• _Prompt_: Check every line of the data below for the string "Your", and copy the ones that hold it.

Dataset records
○ ○ ○ ○
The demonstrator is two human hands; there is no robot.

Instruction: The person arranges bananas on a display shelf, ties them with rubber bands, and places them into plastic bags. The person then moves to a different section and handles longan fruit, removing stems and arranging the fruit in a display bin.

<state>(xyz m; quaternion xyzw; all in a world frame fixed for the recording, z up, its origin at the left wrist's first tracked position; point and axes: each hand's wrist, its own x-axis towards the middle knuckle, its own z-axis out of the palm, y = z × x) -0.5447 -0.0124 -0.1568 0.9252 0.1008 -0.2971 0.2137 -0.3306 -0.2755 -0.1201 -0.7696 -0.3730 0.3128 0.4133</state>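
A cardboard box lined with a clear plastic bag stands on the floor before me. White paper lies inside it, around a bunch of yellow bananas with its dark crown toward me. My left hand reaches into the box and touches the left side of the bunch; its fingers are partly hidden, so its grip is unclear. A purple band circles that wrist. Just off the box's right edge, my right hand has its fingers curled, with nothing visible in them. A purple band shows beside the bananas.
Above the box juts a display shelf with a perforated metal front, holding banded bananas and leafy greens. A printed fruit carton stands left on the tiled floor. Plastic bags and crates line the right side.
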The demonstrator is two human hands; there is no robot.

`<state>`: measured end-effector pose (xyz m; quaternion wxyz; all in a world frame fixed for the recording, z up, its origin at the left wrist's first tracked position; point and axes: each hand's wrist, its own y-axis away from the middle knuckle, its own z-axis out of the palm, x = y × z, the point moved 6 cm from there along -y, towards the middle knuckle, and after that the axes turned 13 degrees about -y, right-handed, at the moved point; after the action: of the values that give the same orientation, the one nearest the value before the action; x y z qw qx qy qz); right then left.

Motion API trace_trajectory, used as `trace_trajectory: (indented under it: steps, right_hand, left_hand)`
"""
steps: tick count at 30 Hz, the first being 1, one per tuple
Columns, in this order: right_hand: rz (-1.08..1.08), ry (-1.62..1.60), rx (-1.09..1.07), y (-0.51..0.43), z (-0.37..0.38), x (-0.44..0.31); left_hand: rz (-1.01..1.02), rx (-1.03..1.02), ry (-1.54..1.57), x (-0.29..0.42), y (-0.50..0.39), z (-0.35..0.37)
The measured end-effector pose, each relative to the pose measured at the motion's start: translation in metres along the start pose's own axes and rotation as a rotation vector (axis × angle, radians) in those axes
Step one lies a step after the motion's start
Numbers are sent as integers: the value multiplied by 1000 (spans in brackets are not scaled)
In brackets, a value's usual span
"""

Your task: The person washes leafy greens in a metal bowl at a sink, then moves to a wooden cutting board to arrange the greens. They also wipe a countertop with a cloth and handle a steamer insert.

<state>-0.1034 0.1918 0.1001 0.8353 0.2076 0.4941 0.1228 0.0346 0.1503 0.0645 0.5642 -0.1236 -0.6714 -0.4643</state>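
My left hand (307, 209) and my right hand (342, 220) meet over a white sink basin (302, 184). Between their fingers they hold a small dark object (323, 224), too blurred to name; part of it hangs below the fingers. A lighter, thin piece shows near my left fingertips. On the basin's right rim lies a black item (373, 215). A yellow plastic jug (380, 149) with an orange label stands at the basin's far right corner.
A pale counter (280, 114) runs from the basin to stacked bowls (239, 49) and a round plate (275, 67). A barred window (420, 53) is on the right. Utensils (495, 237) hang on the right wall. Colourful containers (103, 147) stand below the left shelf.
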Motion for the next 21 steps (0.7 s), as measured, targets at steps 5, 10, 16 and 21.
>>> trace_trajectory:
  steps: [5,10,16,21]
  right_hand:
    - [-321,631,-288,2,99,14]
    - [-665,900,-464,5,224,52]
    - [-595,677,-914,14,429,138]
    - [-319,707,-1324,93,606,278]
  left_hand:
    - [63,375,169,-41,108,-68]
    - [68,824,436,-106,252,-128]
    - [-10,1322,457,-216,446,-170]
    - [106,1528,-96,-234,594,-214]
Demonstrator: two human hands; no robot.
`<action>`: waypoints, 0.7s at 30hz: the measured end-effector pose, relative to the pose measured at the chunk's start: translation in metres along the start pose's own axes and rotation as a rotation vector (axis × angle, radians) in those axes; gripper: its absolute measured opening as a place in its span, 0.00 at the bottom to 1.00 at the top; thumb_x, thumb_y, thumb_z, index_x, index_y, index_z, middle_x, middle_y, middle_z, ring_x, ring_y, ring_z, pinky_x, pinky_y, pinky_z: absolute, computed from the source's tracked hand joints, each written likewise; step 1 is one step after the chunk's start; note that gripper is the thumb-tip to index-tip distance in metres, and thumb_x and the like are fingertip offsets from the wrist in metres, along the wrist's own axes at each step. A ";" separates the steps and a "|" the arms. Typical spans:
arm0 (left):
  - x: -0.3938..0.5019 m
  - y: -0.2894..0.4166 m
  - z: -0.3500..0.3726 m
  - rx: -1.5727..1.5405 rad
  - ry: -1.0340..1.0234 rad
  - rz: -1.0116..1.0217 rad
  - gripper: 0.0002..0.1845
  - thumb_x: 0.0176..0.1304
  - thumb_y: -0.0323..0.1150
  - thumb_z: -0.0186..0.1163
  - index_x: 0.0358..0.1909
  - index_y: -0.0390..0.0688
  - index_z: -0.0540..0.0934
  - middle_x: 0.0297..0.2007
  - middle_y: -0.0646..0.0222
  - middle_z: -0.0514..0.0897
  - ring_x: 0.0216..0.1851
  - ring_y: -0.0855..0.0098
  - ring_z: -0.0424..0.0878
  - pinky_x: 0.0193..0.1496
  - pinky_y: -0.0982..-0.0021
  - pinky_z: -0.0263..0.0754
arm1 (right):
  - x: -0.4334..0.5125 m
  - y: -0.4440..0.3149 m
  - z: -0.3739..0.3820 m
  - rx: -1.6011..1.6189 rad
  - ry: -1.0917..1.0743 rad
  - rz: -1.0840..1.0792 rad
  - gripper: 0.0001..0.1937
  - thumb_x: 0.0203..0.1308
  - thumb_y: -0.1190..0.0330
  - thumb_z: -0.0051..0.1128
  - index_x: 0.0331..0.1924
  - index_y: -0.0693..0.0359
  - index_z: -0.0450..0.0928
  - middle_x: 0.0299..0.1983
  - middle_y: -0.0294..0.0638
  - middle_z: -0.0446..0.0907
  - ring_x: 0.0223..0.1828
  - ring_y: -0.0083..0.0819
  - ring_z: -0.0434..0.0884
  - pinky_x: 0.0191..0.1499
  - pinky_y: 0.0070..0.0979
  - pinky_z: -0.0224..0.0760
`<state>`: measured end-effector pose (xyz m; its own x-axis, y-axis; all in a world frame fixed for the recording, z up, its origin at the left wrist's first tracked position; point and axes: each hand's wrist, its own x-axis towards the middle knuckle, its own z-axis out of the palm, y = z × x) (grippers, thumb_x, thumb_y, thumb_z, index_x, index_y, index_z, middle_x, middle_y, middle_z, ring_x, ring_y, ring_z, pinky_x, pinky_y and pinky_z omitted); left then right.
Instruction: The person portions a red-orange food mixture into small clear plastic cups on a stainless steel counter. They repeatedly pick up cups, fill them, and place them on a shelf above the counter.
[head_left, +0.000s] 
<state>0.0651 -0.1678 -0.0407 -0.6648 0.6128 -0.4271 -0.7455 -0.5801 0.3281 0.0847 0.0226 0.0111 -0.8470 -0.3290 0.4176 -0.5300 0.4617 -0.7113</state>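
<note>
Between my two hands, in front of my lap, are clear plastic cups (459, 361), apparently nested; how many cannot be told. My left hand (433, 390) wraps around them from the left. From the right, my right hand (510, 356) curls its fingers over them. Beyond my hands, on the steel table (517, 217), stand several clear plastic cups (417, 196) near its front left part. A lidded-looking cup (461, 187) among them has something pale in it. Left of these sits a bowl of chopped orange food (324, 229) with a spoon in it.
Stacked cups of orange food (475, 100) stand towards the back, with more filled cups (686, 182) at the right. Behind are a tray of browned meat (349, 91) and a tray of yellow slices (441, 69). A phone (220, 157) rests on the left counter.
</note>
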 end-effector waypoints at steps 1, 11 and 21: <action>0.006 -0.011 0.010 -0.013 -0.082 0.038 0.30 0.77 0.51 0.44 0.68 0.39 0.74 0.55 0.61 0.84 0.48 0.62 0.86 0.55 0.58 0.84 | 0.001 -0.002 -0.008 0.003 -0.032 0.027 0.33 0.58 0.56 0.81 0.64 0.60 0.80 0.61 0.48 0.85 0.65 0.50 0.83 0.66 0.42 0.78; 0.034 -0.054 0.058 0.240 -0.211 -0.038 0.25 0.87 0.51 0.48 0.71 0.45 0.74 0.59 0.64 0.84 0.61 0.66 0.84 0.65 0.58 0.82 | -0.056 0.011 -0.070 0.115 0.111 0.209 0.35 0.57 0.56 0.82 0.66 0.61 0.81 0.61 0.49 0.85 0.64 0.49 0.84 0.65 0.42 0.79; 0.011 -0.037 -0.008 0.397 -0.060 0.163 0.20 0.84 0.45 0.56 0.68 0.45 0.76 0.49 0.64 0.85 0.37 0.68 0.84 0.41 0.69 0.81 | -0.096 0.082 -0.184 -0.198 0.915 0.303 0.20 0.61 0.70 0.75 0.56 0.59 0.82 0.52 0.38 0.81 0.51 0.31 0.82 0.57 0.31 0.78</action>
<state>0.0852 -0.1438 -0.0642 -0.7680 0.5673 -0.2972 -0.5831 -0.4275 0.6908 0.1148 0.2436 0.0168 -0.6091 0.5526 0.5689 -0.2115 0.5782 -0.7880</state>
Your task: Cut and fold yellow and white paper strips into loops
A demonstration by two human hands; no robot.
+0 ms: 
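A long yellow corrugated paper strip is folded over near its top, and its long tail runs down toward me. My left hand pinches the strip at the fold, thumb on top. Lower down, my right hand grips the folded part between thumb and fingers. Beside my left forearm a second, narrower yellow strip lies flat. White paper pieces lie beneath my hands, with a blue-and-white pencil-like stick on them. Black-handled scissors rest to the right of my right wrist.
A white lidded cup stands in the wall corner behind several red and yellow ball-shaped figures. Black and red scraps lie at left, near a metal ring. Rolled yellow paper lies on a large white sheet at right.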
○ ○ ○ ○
• _Answer to the exercise_:
Your task: The person washes leafy greens in a metal bowl at a sink, then moves to a wooden cutting board to arrange the greens. They also wipe a countertop with a cloth and handle a steamer insert.
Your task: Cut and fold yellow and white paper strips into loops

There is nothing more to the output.